Incorporating AI systems into the development process of a medical device can predict its performance and failure rate before it gets to the market. This is achievable by utilizing data sets from potential consumers and carrying out a possible scenario analysis. In addition, analyzing data and performance records of a medical device recalled due to failure can reveal underlying causes of what went wrong. Machine learning can also detect other factors interfering with the performance of such medical devices. By so doing, medical practitioners and hospitalists are better informed of interfering factors, suitable environmental conditions, and unique handling guides that will ensure optimal performance. 

Faster Device Manufacturing Time and Less Cost

Under normal conditions, a medical device can take 3 to 7 years to reach the market. This cost medical device companies an average sum of US$ 31 million or US$ 94 million depending on the approval pathway. Machine learning can help medical researchers speed up the ideation process of identifying an unmet medical need and suggesting designs that will scale through. This will reduce waiting times and costs. Patients in dire need of such a device can have it in good time before their medical condition becomes terminal.

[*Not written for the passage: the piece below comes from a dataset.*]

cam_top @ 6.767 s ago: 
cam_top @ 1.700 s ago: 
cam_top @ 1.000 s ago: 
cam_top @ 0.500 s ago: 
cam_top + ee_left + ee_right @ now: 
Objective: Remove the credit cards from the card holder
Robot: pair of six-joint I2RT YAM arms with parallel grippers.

To upscale the precision of diagnostic medical devices and reduce malfunction rates, biomedical engineers are now incorporating clear-cut AI technologies into them. The availability of data and big data analytics in healthcare is easing the process. The greatest benefit of embedding AI software in a medical device is the ability to leverage real-world data to improve its performance while enhancing consumer health. RWDs in the form of wearable devices, the Internet of medical things, and medical tricorder are fast becoming the consumer’s first point of access to healthcare. Pratik Agrawal, Director, Data Science and Informatics Innovation at Medtronic, described these technologies as “empowering patients to take care of themselves.”  Wearable devices can save and transmit data about a patient’s health status to health care practitioners thus, reducing hospital wait times. They can also spot underlying medical conditions real quick by analyzing any deviation in standard vital signs.  

As AI-powered medical devices collect real-time data, there is enough data to – monitor post-market safety and any adverse event that can affect regulatory decisions. This is possible via RWD and predictive analysis, which spots maintenance issues in medical devices before breakdowns or catastrophic accidents. 

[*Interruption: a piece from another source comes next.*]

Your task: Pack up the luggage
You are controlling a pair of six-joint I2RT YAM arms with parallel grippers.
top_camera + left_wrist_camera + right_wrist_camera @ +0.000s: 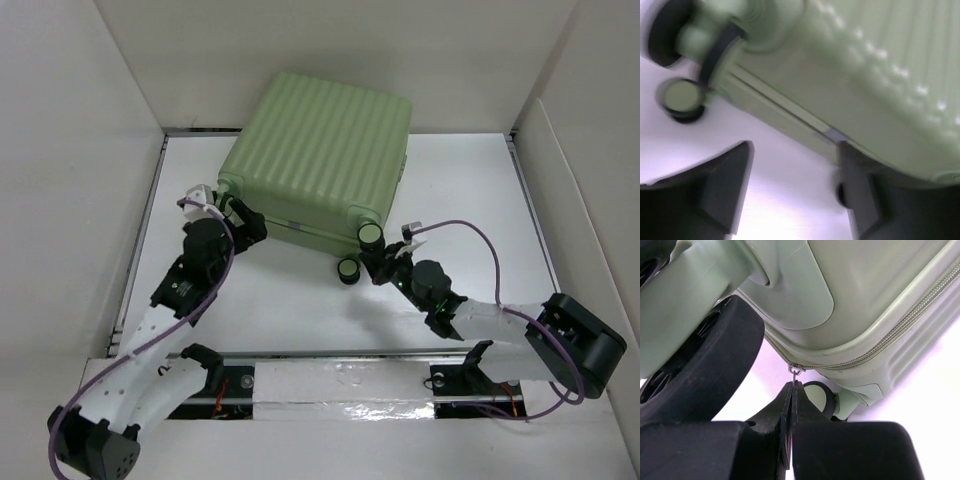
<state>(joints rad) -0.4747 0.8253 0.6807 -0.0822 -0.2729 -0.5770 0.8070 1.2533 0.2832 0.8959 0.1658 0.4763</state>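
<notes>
The luggage (320,150), a light green ribbed hard-shell case, lies closed on the white table at the back centre. My right gripper (378,262) sits at its near right corner between two wheels (370,234). In the right wrist view this gripper (792,385) is shut on the small metal zipper pull (796,371) of the zipper (900,330). My left gripper (250,222) is at the near left corner. In the left wrist view it (795,150) stands open over bare table, its right finger (852,175) against the case's seam (830,135).
White walls enclose the table on the left, back and right. A black-and-green wheel (682,97) shows blurred at the upper left of the left wrist view. Another large black wheel (700,375) fills the left of the right wrist view. Both arm bases stand along the near edge.
</notes>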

The biggest players in the medical device industry are using AI and machine learning to create brilliant solutions for better health outcomes. Philips uses precision diagnostics, powerful imaging technologies, workflow informatics, and longitudinal data with insights from AI to diagnose and treat oncology patients. Not keeping itself confined to cancer care, Philips signed a merger agreement to acquire BioTelemetry. BioTelemetry focuses on AI-based data analysis, cardiac diagnostics, and wearable heart monitors. 

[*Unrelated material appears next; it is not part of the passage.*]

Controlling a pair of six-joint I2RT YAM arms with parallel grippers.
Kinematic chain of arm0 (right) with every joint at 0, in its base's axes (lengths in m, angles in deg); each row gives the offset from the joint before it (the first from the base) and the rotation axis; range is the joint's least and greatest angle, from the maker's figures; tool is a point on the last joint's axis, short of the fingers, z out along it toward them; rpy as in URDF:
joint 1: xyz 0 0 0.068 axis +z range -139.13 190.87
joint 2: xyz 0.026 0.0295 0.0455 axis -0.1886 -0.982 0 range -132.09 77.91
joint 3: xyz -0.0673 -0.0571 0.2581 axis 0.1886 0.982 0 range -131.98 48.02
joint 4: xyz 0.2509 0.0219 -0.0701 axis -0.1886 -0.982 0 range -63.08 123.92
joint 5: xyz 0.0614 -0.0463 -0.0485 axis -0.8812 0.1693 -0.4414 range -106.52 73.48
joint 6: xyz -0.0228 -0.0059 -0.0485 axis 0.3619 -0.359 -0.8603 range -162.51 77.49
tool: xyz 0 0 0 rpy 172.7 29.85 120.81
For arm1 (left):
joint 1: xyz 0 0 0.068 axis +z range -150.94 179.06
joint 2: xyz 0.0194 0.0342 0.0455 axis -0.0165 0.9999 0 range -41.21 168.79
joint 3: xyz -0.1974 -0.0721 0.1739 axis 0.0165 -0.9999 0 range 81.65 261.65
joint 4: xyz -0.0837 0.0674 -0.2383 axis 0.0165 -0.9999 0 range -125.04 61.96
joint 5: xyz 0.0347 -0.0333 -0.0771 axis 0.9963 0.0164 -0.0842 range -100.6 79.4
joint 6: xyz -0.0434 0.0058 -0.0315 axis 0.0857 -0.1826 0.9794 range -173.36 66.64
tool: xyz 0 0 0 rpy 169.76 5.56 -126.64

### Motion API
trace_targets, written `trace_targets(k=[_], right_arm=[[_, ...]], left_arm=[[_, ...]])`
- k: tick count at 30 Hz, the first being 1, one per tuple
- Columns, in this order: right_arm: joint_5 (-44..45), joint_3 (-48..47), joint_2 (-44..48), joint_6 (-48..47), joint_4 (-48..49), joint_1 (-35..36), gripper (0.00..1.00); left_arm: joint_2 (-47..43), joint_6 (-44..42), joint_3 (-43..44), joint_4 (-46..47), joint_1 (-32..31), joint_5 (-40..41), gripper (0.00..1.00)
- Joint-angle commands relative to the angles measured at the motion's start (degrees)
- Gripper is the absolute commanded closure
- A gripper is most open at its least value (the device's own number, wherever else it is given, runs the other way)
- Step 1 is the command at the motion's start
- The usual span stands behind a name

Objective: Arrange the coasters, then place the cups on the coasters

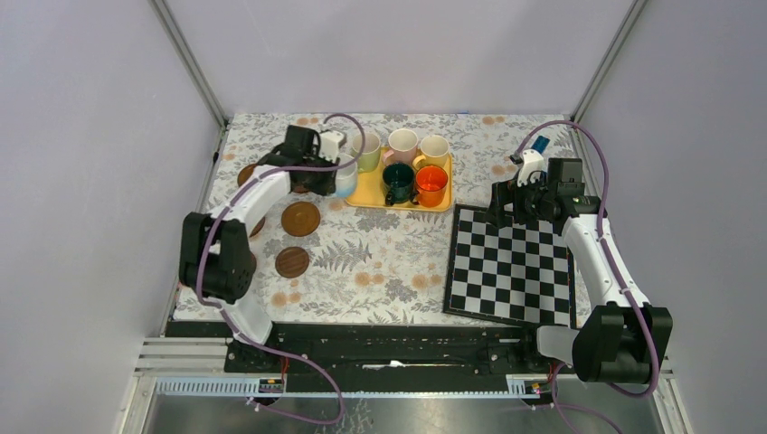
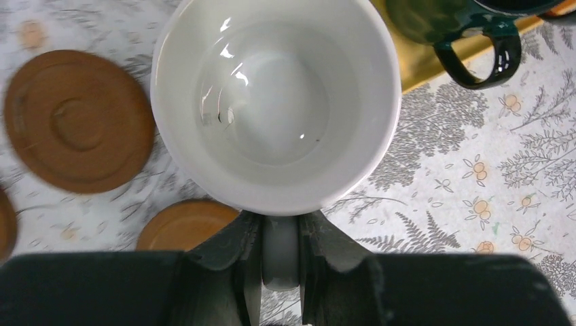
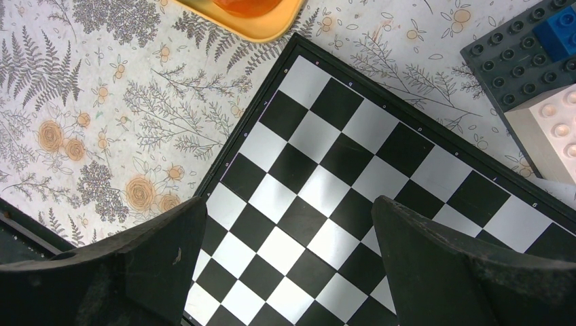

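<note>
- Several coasters (image 1: 300, 218) lie flat on the patterned table (image 1: 380, 262), left of the yellow tray (image 1: 366, 197) and apart from one another. The bare one just beside the cup in the left wrist view looks the natural target.
- Next, the left gripper (image 2: 280, 239) is clamped narrow on the handle of the white cup (image 2: 275, 102), which sits at the tray's left edge, not on any coaster.
- Held by the handle alone, this cup could swing or tip. The arm should travel slowly and keep the rim level. It should centre the base inside the coaster's raised rim and let go only once the cup sits flat.
- Five cups wait on the tray, the dark green cup (image 2: 441, 20) nearest, so the carry should clear its handle.
- Farthest right, the right gripper (image 3: 292, 272) hovers wide and empty over the chequered board (image 3: 326, 170), well apart.
</note>
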Motion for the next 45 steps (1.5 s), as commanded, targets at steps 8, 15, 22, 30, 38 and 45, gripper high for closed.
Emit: trace_targets(k=[8, 15, 22, 30, 38, 45], right_arm=[[-0.22, 0.19, 1.28, -0.81, 1.35, 0.24, 0.02], [-0.22, 0.31, 1.35, -0.94, 1.35, 0.29, 0.02], [-0.50, 0.37, 1.22, -0.85, 1.36, 0.29, 0.02], [-0.22, 0.46, 0.96, -0.85, 1.28, 0.29, 0.02], [-0.02, 0.27, 0.63, -0.59, 1.19, 0.29, 0.02], [0.30, 0.24, 0.53, -0.61, 1.03, 0.29, 0.02]], left_arm=[[-11.72, -1.13, -1.77, 5.55, 14.32, -5.14, 1.00], [-12.88, -2.04, -5.79, 11.91, 25.10, -6.83, 1.00], [-10.03, -4.68, -5.95, 16.80, 33.68, -11.94, 1.00], [-4.36, -11.00, -3.32, 19.43, 38.15, -17.41, 1.00], [1.21, -15.93, 0.93, 18.62, 40.64, -23.37, 1.00], [6.29, -17.28, 7.33, 13.20, 40.61, -23.43, 1.00]])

Medtronic decided to focus on incorporating AI into the surgical and robotics aspect of orthopedic care by acquiring French AI-enabled spinal surgery company Medicrea. Medtronic plans to take advantage of Medicrea’s UNiD ASI – a pre-surgical platform that uses predictive modeling algorithms to measure and digitally reconstruct spines. This will help orthopedic surgeons view surgical permutations and identify potential outcomes and challenges pre-surgery.

For sure, AI has earned its spot at the medical device development process table, even though it’s still a work in progress. With major roadblocks and lapses in the development framework removed, biomedical engineers and research experts can focus on novel medical technologies. This will reduce the incidence of lawsuits faced by medical device companies, and their consumers also enjoy better health outcomes.